Exercise description: Only an exact, line-for-line copy of the data will serve as the answer.
"""
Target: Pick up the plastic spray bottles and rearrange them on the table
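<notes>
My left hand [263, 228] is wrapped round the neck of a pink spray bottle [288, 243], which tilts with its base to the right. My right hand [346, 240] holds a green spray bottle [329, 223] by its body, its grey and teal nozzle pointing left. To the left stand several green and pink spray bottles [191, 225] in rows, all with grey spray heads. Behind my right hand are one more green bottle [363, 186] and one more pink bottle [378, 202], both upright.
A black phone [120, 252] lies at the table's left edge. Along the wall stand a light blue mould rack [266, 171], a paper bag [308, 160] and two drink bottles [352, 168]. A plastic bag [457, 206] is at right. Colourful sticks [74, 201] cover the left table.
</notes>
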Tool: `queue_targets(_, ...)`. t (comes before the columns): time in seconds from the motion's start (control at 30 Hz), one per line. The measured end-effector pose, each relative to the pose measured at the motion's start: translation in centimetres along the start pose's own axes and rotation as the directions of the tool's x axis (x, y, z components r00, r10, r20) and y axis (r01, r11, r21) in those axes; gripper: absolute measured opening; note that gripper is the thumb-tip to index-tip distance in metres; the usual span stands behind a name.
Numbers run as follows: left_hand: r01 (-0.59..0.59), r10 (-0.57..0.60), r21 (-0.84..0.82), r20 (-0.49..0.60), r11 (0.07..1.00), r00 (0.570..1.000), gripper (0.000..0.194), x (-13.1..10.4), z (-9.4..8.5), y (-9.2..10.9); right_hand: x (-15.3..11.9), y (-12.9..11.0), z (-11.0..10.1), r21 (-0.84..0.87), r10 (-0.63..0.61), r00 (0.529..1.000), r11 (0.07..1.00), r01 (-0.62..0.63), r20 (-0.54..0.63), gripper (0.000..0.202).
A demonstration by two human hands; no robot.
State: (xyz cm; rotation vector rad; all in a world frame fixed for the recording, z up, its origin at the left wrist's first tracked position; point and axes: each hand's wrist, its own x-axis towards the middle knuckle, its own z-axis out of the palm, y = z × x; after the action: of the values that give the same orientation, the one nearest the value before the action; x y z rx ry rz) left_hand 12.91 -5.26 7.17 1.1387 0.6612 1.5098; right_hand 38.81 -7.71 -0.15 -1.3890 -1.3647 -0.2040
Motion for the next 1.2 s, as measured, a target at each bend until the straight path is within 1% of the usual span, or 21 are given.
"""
Output for this task:
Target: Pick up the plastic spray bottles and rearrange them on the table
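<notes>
My left hand [263, 228] is wrapped round the neck of a pink spray bottle [288, 243], which tilts with its base to the right. My right hand [346, 240] holds a green spray bottle [329, 223] by its body, its grey and teal nozzle pointing left. To the left stand several green and pink spray bottles [191, 225] in rows, all with grey spray heads. Behind my right hand are one more green bottle [363, 186] and one more pink bottle [378, 202], both upright.
A black phone [120, 252] lies at the table's left edge. Along the wall stand a light blue mould rack [266, 171], a paper bag [308, 160] and two drink bottles [352, 168]. A plastic bag [457, 206] is at right. Colourful sticks [74, 201] cover the left table.
</notes>
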Tool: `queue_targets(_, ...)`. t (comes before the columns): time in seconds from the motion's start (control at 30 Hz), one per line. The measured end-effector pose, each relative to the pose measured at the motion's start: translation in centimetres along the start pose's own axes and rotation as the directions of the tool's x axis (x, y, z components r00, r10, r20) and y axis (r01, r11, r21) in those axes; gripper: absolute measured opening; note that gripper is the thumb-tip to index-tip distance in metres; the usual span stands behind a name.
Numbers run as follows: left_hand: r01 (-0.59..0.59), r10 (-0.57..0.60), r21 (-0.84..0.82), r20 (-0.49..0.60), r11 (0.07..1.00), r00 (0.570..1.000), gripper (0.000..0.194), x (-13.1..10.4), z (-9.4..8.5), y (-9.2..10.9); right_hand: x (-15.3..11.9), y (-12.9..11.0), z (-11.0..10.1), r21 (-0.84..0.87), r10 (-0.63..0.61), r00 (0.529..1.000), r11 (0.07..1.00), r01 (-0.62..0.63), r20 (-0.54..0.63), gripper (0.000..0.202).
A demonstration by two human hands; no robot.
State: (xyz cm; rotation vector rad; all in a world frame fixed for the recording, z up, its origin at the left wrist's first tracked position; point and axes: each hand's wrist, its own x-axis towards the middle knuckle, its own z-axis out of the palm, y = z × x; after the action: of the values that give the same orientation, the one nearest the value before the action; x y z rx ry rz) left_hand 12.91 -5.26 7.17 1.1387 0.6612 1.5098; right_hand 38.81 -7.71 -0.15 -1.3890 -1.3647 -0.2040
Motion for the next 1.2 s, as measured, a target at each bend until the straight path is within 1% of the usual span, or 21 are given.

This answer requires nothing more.